The doctor was still curling hairs around his fingers, and Brian could see by the excited gleam in his eyes that he had him. Brian's eyes narrowed slyly.

"This is all highly irregular . . ."

"Think of it as a new kind of therapy," Brian said. I could get the hang of this therapy thing, he thought as he rose from his desk, crossed over to the mask stand, and picked up one of the soft velvet masks.

"Do you . . .do you think I could have that one?" Hirsch said almost shyly, pointing at the big elf skull.

 

The new career was going well.

He had the office redecorated in eggshell white with classic cream carpets and friendly vases of fresh flowers everywhere. He kept the Chesterfield sofas, but had them reupholstered in the finest beige calfskins. The bragging photos were gone, replaced by small paintings by Cézanne and Dürer etchings; the cool, lush sounds of the Modern Jazz Quartet drifted out of a pair of matching white Bose speakers above the receptionist's desk.

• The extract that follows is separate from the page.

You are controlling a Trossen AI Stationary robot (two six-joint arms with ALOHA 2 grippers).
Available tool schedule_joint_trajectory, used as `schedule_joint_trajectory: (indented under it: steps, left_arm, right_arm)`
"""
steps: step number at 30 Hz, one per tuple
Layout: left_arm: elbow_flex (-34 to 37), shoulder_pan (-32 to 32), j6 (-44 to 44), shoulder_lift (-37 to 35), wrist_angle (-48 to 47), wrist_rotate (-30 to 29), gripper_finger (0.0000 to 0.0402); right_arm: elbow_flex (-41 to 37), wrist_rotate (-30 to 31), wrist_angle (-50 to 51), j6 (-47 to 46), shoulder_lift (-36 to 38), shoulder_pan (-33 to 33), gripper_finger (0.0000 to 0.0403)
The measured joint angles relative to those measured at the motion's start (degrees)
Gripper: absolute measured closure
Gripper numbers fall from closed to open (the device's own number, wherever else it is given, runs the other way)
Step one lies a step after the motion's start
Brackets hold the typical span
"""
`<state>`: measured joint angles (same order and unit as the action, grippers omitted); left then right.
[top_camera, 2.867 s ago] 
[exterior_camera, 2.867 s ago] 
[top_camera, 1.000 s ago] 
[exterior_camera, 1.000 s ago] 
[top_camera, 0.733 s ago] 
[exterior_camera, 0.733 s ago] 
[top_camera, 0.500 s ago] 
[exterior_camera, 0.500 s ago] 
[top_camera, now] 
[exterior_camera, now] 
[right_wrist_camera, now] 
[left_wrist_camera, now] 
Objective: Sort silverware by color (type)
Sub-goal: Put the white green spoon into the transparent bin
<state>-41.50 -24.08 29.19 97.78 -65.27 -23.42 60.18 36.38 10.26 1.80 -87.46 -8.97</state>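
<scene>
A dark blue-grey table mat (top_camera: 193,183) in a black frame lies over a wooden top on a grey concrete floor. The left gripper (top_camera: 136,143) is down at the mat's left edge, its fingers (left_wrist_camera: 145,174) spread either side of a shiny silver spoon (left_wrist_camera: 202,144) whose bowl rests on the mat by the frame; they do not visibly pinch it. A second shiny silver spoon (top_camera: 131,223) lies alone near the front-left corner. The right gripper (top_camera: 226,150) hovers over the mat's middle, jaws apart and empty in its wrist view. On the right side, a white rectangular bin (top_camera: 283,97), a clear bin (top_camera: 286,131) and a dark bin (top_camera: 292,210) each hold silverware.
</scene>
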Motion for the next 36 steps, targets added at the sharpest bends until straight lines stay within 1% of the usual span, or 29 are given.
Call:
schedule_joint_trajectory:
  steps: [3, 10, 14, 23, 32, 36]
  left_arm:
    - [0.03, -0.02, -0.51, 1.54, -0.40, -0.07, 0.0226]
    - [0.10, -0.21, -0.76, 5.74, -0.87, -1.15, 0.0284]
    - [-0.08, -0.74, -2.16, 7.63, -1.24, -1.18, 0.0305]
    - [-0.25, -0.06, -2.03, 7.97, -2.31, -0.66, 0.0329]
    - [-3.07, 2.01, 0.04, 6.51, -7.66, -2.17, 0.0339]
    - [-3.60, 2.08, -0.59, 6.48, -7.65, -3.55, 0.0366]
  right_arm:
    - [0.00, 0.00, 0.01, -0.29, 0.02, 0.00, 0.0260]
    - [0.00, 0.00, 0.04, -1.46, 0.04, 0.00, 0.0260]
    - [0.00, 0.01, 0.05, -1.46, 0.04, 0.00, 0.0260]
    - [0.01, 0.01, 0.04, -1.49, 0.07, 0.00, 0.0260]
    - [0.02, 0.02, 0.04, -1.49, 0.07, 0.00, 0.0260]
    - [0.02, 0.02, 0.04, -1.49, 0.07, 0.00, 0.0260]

Even the self-help sign had been changed. It now read:

Be the person your cat thinks you are.

Behind the desk, above the receptionist's beautifully coiffured head, was the glass installation that welcomed the visitor to The Tinkle Studio: An Ethical Executive Consultancy.

Brian opened his office door and stepped out into the waiting room. Dressed in a soft Armani linen suit and Gucci loafers, he looked more like a yachtsman than a therapist; but that was the idea. His eye patch was exactly the same color as his pocket square, something which, for some reason, had set the New York fashion scene alight.

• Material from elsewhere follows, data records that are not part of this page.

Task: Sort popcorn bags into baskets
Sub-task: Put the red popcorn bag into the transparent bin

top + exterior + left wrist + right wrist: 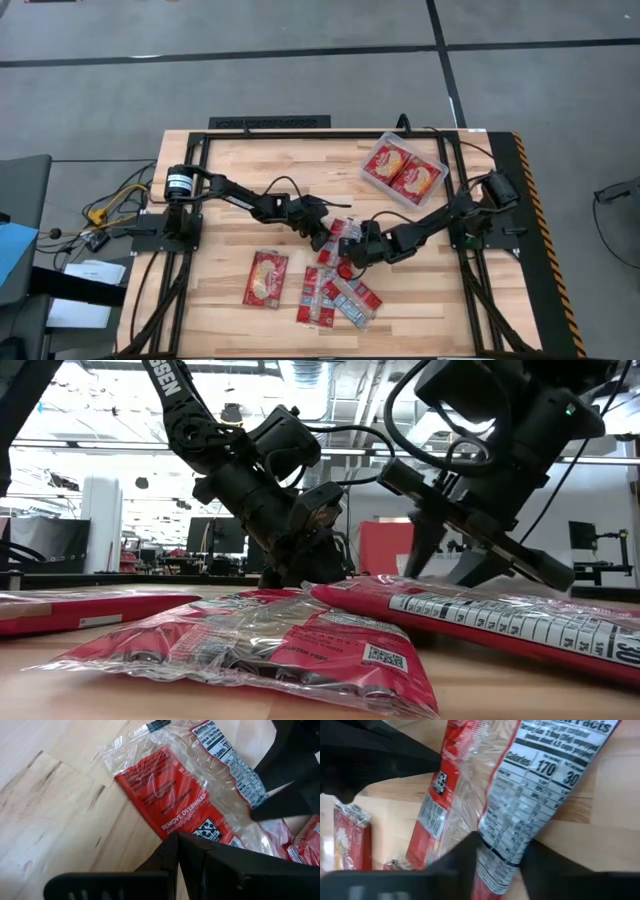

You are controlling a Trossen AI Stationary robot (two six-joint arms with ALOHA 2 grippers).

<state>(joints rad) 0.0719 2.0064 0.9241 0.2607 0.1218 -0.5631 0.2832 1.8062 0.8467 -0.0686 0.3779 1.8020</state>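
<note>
Both grippers meet over one popcorn bag (343,233) at mid-table. It is a red packet in a clear overwrap with a white nutrition panel (540,775). My left gripper (325,238) (178,837) is at its left end, fingers shut. My right gripper (352,258) (501,857) is at its near right end, shut on it. In the low view the packet (500,615) slants up off the other packets. A clear basket (383,138) at the far right holds two red packets with yellow-cream ovals. My left gripper meets the packet at the long red edge of its overwrap (167,827), beside the words "REMOVE OVERWRAP", coming slanting down from the table's left. The shut fingertips cover the place of contact, so how much of the edge lies between them I cannot tell. My right gripper pinches the packet between its two fingers at the nutrition-panel end (502,842). The fingers (462,855) lie across the packet's width, slanting down from the table's right. The packet runs away from the fingers, tilted, its far part over the wood.
A heap of several red packets (335,298) lies near the front edge, just below both grippers. One more packet with a yellow-cream oval (267,278) lies flat to the left of the heap. Bare wood (240,160) shows toward the far left.
</note>
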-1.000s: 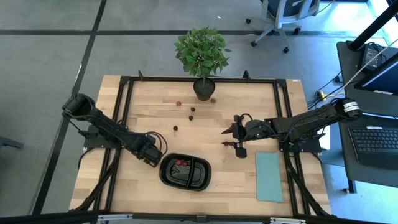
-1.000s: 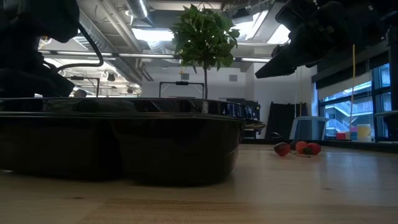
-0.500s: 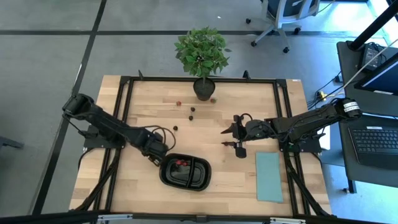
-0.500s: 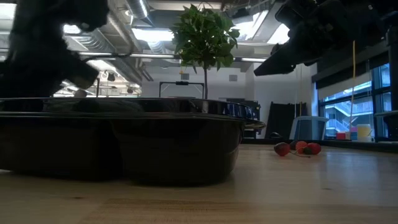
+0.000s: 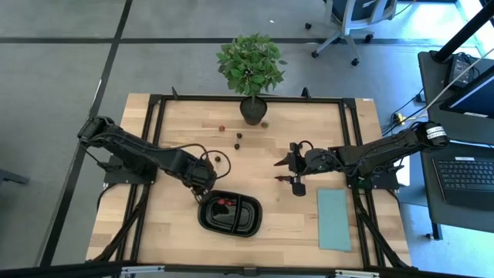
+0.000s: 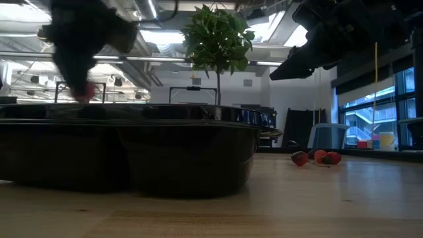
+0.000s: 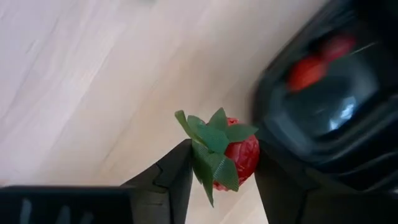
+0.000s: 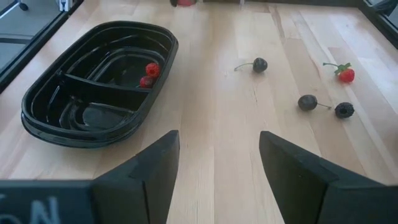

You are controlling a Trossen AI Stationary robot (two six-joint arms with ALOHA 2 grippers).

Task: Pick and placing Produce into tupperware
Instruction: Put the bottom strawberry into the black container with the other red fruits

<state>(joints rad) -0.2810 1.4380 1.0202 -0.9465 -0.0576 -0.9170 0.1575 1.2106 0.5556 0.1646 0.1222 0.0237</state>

Even after a year, Brian still marveled at how everything had turned out. Hirsch had so enjoyed being Overlord that he offered to buy him out right there and then. Sarpent hadn't minded—he just wanted to serve evil, and if not Brian, then Hirsch would do just as well. The negotiations had been relatively simple, and though Hirsch had come off much better (though the price of a Kingdom compared to Upper West Side real estate wasn't really that different), Brian didn't mind. He had the New York practice, a reasonably immense fortune stashed away in a place called the Cayman Islands, and a brand new alpaca farm in Idaho.

Brian discovered that he had a natural talent for steering people back towards the light. Kings, seers, sages, presidents, ministers, and all manner of monsters and piebald creatures from across the breadth and width of the ninety-nine dimensions sought his sage advice when they found themselves succumbing to their darker desires.

"Your three-thirty is here, Doctor," the receptionist said politely, handing Brian a manila folder. A single, sad-looking elf sat enveloped in one of the Chesterfields, hands held stiffly in his lap. Brian smiled, remembering how he'd felt when he'd sat there waiting for Hirsch. He opened the folder, glancing quickly at the front page. Having decimated the world Kah in error, the LightLord of Quaa'lar, First Seeker of the Justice of Marlorr, Luminescent Silverhand of . . . Brian skipped down.

His first name was Simon.

Well, it seemed Simon continued to stray somewhat from the light after his administrative mistake and had taken a blue orc for a mistress and murdered her prankster in a jealous fit. Nothing that couldn't be put right. Well, the prankster might be a problem, but he could probably be resurrected, or at the least, reincarnated.

Brian motioned the elf through with a smile and a soft welcoming word.

This should be a walk in the park.

And he would certainly be finished in time to hop a plane to Idaho for the weekend.